Both the line with "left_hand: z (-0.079" and the line with "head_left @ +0" in the records below must appear in the output, along with every line between them, exactly and with nothing added.

Stored items from a collection:
%%

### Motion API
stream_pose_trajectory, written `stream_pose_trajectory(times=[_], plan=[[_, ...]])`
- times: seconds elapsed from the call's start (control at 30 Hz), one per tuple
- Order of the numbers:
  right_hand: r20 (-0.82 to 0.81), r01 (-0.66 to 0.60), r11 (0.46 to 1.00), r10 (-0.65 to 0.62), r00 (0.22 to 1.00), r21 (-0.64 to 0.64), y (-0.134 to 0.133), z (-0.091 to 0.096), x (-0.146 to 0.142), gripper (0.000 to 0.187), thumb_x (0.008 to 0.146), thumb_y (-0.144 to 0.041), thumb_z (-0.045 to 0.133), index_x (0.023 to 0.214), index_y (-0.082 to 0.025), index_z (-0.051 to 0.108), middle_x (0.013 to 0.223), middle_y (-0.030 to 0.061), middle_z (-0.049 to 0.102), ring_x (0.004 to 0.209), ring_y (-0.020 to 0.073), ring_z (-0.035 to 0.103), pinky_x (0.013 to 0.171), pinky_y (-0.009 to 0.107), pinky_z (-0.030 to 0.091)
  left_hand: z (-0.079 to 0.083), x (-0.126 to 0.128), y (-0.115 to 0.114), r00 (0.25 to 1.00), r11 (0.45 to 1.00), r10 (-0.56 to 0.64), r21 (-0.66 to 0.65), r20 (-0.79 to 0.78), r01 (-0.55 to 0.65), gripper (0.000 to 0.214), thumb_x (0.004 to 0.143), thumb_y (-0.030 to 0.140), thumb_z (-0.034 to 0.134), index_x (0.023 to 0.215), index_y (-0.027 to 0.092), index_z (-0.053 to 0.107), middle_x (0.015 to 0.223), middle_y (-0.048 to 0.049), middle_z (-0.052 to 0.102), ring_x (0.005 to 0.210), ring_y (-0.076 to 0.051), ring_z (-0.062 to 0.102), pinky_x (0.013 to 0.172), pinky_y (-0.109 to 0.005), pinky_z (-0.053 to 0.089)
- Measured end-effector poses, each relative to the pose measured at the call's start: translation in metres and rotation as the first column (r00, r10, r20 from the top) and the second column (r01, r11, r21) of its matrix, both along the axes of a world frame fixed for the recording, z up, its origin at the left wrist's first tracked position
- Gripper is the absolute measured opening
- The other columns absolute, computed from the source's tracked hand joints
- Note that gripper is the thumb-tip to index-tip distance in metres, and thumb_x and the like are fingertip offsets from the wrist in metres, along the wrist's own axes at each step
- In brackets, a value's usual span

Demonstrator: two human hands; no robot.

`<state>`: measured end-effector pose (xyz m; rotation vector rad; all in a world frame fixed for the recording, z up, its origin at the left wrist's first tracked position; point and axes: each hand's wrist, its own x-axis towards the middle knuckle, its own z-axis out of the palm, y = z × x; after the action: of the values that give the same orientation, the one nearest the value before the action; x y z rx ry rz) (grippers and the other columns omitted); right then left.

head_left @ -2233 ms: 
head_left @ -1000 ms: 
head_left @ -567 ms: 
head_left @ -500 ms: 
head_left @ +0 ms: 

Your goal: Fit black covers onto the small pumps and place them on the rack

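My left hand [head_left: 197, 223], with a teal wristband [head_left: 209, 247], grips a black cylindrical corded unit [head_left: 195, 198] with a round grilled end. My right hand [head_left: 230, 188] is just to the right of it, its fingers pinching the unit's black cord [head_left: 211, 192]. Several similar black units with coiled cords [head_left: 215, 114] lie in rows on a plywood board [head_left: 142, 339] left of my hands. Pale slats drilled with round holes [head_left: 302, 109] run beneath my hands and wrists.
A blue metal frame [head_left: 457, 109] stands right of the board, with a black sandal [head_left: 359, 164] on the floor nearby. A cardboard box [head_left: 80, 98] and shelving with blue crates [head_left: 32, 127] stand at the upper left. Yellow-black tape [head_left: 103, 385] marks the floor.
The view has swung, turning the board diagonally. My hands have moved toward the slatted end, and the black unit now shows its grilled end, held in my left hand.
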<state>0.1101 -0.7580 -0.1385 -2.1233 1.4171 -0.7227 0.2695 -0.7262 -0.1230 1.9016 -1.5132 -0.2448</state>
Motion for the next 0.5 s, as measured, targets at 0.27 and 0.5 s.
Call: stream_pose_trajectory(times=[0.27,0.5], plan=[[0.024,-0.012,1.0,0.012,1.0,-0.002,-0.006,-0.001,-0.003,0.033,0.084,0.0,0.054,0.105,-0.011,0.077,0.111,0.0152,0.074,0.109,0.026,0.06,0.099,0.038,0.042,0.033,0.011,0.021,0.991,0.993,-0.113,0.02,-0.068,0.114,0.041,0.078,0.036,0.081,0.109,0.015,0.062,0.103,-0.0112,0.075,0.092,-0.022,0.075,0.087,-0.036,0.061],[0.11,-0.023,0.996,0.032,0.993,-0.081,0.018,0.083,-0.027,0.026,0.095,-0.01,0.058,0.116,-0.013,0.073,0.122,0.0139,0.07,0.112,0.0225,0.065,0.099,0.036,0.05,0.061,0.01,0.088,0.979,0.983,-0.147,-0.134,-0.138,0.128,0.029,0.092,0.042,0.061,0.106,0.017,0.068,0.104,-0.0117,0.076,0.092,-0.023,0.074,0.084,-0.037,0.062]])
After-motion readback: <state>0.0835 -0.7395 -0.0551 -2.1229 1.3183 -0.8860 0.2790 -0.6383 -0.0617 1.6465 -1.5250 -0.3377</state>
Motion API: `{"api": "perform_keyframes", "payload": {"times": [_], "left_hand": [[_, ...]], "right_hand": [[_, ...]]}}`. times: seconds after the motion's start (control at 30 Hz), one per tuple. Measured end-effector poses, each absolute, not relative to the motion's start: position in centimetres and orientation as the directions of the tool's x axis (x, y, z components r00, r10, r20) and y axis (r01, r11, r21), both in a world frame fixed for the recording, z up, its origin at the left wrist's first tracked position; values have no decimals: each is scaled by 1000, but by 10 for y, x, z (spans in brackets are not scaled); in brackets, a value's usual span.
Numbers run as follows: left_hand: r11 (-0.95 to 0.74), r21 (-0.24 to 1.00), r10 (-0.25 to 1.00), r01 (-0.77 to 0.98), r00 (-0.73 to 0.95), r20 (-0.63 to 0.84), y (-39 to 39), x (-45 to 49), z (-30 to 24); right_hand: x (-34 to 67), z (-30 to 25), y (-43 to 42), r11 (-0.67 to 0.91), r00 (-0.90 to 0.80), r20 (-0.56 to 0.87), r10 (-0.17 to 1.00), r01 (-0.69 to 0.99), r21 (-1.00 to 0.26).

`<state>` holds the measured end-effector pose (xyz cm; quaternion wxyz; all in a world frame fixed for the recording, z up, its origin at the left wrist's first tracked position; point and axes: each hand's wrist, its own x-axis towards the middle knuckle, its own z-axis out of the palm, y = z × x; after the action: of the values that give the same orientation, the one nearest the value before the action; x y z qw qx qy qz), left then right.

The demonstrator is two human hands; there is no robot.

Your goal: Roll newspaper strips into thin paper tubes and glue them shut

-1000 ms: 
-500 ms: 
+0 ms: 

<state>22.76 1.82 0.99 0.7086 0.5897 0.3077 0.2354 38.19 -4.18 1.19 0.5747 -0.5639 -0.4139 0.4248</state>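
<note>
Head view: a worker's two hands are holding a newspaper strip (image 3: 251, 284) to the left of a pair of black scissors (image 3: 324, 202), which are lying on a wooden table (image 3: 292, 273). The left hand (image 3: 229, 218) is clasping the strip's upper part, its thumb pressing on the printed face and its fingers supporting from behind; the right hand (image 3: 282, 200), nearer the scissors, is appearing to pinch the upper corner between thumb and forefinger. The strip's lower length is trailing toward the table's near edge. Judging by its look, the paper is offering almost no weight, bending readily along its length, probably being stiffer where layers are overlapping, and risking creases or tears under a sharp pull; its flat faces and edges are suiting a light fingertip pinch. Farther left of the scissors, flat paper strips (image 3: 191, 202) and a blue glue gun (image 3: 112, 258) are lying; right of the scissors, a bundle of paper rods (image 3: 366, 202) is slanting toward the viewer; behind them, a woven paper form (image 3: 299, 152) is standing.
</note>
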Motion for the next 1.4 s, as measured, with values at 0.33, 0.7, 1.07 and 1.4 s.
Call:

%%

> _EXERCISE RESULT_:
  left_hand: z (-0.079 to 0.083), x (-0.126 to 0.128), y (-0.115 to 0.114), r00 (0.25 to 1.00), r11 (0.45 to 1.00), r10 (-0.56 to 0.64), r21 (-0.66 to 0.65), r20 (-0.79 to 0.78), r01 (-0.55 to 0.65), gripper (0.000 to 0.214), thumb_x (0.004 to 0.143), thumb_y (-0.030 to 0.140), thumb_z (-0.034 to 0.134), index_x (0.023 to 0.215), index_y (-0.027 to 0.092), index_z (-0.053 to 0.107), middle_x (0.015 to 0.223), middle_y (-0.048 to 0.049), middle_z (-0.052 to 0.102), ring_x (0.005 to 0.210), ring_y (-0.076 to 0.051), ring_z (-0.062 to 0.102), pinky_x (0.013 to 0.172), pinky_y (-0.109 to 0.005), pinky_z (-0.053 to 0.089)
- Measured end-effector poses, each relative to the pose measured at the call's start: translation in metres and rotation as the first column (r00, r10, r20 from the top) and the second column (r01, r11, r21) of its matrix, both along the axes of a world frame fixed for the recording, z up, its origin at the left wrist's first tracked position
- Gripper is the absolute measured opening
- The other columns absolute, computed from the source's tracked hand joints
- Note that gripper is the thumb-tip to index-tip distance in metres, and thumb_x and the like are fingertip offsets from the wrist in metres, along the wrist's own axes at each step
- In brackets, a value's usual span

Demonstrator: two human hands; no robot.

`<state>`: measured end-effector pose (xyz m; rotation vector rad; all in a world frame fixed for the recording, z up, its origin at the left wrist's first tracked position; point and axes: each hand's wrist, its own x-axis towards the middle knuckle, its own z-axis out of the palm, y = z × x; after the action: of the values that give the same orientation, the one nearest the value before the action; x y z rx ry rz) (grippers and the other columns omitted); right then left.

head_left @ -2233 ms: 
head_left @ -1000 ms: 
head_left @ -567 ms: 
head_left @ -500 ms: 
head_left @ +0 ms: 

The given output is the complete response.